Keywords: trauma, diagnosis, hand, fracture/dislocation, nerve injury, nerve, anatomy, outcomes, research & health outcomes
Introduction
Hand trauma accounts for most upper extremity injuries and represents 5% to 10% of emergency department visits nationwide. 1 These injuries can take many forms, such as lacerations, fractures, crush, complex wounds, infections, and can cause osseous, soft tissue, neurologic, and/or vascular complications. 2 With potential variations in the mechanism, severity, and the tissues involved, these can be challenging cases to treat. The heterogeneous nature of these injuries makes each case unique, and treatment must be personalized to achieve the best possible outcome. Increased understanding and improved standard of care have helped in achieving favorable outcomes as they pertain to other tissue types; however, peripheral nerve injuries (PNIs) continue to be poorly understood. The incidence of PNI is often underestimated, and a lack of extensive clinical case series in the published literature remains a major limitation. 3 One estimate suggests 2% to 3% of all trauma patients have PNI. 4 Even though these injuries are rarely life-threatening, they can cause significant disability, threatening a patient’s livelihood and lifestyle.
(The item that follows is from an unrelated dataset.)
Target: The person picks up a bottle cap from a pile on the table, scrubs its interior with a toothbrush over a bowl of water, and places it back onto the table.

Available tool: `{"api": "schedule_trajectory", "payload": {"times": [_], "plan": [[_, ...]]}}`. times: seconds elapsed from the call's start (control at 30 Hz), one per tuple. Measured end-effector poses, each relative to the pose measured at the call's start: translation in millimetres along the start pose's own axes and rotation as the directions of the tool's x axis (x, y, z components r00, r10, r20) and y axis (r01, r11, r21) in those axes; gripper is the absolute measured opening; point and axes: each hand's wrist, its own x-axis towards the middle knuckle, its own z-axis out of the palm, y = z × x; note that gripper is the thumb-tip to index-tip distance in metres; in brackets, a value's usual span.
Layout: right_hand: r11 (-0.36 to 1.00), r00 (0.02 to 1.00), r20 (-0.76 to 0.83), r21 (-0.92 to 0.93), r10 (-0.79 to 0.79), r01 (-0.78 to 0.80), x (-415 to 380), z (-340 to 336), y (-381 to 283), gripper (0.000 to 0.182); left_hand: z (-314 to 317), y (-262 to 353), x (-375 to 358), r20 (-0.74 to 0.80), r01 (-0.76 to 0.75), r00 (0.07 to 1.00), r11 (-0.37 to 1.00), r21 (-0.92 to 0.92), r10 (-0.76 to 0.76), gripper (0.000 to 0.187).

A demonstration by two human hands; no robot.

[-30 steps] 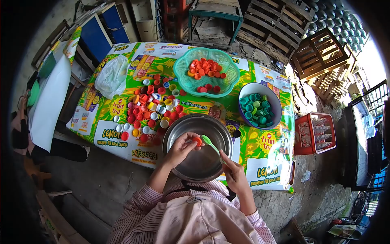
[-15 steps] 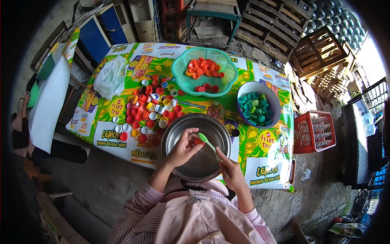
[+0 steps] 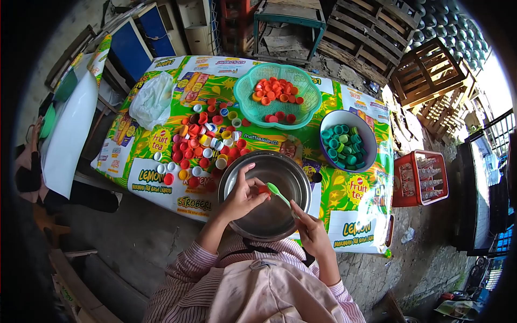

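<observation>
Above the steel bowl point(image 3: 252, 228), my left hand point(image 3: 242, 198) pinches a red cap point(image 3: 263, 189) between its fingers. My right hand point(image 3: 311, 229) grips the handle of a light green brush-like tool point(image 3: 278, 195), whose head touches or nearly touches the cap. Left of the bowl lies a loose pile of red, white, yellow and blue caps point(image 3: 200, 144). Red and orange caps point(image 3: 277, 90) fill part of the turquoise basket point(image 3: 243, 110) behind the bowl. Green caps point(image 3: 342, 145) sit in a white bowl with a dark outside point(image 3: 362, 121) to the right.
A crumpled plastic bag point(image 3: 152, 100) lies at the table's back left. The table has a printed green cover point(image 3: 355, 215). On the right stands a red crate point(image 3: 420, 177), with wooden pallets point(image 3: 431, 70) behind. Part of another person point(image 3: 29, 156) shows at the far left.
The view has shifted slightly, moving the table and its contents a little right in the frame. My left index finger is raised more, away from the cap. Both hands keep their hold.
</observation>
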Motion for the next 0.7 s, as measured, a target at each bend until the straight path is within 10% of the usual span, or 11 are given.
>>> {"api": "schedule_trajectory", "payload": {"times": [0.23,0.37,0.57,0.7], "plan": [[0.992,0.989,-0.084,-0.051,-0.120,0.116,3,9,2,0.055,7,1,3,-0.029,-0.016,0.999,1.000,-0.024,0.015,0.067],[0.990,0.983,-0.158,-0.119,-0.089,0.071,-2,7,0,0.056,-3,9,5,-0.126,0.051,0.991,0.998,-0.032,-0.054,0.023],[0.975,0.965,-0.186,-0.157,-0.186,0.158,1,16,5,0.057,-4,17,-4,-0.042,0.215,0.963,0.852,-0.478,-0.266,0.026],[0.976,0.974,-0.165,-0.182,-0.152,0.122,0,17,4,0.057,-3,10,-7,-0.097,0.190,0.963,0.893,-0.408,-0.250,0.028]]}}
Depending on the mechanism of injury, the nerve may be transected, stretched, or contused resulting in a lacerated nerve, neuroma, or neuroma in continuity. 4 Transected or partially transected nerves are often treated surgically with direct repair or with graft utilization.5-9 Furthermore, nontransected nerves, or nerve injuries in continuity, may present with obvious neurological deficit in strength and sensation.6-8,10,11 However, they are often dismissed intraoperatively or undergo further observation post-operatively if there is no obvious anatomical injury. These injured nerves in continuity present a surgical dilemma because of the lack of obvious repair needed.6-8,12 Additionally, as surrounding tissues begin to heal, the formation of scar tissue, reactive swelling, and edema may create a potentially hostile environment for recovery in otherwise healthy-looking nerves in continuity.
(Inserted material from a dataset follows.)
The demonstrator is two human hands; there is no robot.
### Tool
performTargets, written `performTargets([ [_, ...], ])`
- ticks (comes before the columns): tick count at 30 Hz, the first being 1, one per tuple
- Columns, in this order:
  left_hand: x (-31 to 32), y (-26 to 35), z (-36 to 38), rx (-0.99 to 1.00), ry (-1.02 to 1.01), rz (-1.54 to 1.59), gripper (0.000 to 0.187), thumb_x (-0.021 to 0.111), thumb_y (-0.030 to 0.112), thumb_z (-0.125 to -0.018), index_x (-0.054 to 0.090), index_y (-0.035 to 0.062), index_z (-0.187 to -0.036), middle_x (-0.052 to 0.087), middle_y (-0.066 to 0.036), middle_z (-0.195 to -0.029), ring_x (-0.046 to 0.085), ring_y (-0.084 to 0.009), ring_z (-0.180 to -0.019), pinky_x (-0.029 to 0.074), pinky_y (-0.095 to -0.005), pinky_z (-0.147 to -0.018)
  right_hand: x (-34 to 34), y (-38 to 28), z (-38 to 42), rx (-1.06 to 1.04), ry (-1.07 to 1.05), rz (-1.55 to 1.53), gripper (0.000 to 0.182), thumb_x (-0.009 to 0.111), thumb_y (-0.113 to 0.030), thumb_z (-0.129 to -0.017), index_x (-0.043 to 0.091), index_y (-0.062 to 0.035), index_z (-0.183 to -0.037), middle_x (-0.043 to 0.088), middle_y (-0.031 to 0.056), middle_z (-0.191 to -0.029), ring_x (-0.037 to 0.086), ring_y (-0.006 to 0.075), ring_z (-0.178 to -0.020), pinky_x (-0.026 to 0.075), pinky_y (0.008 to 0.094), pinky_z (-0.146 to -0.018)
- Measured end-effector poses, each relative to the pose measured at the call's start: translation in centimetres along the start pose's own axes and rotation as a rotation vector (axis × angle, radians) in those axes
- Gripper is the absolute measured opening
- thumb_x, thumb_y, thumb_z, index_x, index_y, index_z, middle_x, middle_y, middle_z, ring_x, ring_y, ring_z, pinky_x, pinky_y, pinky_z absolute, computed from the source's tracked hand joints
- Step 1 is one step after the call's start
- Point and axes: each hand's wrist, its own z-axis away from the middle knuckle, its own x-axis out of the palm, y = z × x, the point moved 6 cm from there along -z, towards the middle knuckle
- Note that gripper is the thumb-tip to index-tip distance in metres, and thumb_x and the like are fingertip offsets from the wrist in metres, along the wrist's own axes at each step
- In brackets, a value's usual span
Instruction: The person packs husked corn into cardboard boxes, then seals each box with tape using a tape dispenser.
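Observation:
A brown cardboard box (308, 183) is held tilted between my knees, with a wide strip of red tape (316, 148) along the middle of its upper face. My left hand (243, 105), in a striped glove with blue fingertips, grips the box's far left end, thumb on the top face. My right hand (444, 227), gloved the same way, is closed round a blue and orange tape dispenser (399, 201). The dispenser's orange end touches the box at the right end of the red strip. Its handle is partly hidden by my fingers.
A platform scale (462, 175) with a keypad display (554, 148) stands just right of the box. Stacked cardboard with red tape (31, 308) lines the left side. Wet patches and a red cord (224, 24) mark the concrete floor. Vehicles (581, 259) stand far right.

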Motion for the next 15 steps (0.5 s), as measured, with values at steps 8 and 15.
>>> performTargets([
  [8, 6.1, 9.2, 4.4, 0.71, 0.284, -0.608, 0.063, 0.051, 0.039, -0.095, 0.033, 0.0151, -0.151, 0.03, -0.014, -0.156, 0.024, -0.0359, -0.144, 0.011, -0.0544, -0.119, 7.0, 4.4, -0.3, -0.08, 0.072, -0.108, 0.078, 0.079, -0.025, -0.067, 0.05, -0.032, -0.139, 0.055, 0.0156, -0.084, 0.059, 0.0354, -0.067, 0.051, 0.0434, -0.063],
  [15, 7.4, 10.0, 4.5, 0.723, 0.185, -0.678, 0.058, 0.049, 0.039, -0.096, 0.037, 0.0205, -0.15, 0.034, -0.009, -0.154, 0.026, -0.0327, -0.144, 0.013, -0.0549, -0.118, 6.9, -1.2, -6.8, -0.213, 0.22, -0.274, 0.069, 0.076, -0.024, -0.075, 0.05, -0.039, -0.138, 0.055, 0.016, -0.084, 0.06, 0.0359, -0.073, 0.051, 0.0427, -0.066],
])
If left untreated, injured nerves may lead to persistent pain in addition to permanent motor or sensory deficit.13,14 Moreover, early intervention prior to edema and scar tissue formation may allow for easier exploration and treatment opportunities. 14 Though studies have looked at visually and anatomically evident injuries affecting the upper extremity peripheral nerves and the benefit of surgical management, there are few manuscripts describing risk factors and outcomes for nerves in continuity following significant upper extremity injury.5-8
In this retrospective, descriptive study, patients who experienced traumatic hand injuries and had nerves in continuity within the zone of injury were studied. The cohort was characterized based on mechanism of injury, extent of nerve deficiency in both strength and sensation, and relevant outcomes. An understanding of the potential for nontransected nerve injuries in acute hand trauma/wrist trauma will help in early identification and intervention, which is vital for maximizing the return of function in these types of patients.
Materials and Methods
In this single-center retrospective chart review performed at Vanderbilt University Medical Center, we identified patients who sustained hand or wrist trauma resulting in damage to bone or tendon and soft tissues within Zone II to Zone V between January 1, 2012, and December 31, 2017. All eligible patients were between 18 and 70 years of age and had documented exposure and visualization of at least one nerve within the zone of injury at the time of surgery but with no documented full or partial nerve transection.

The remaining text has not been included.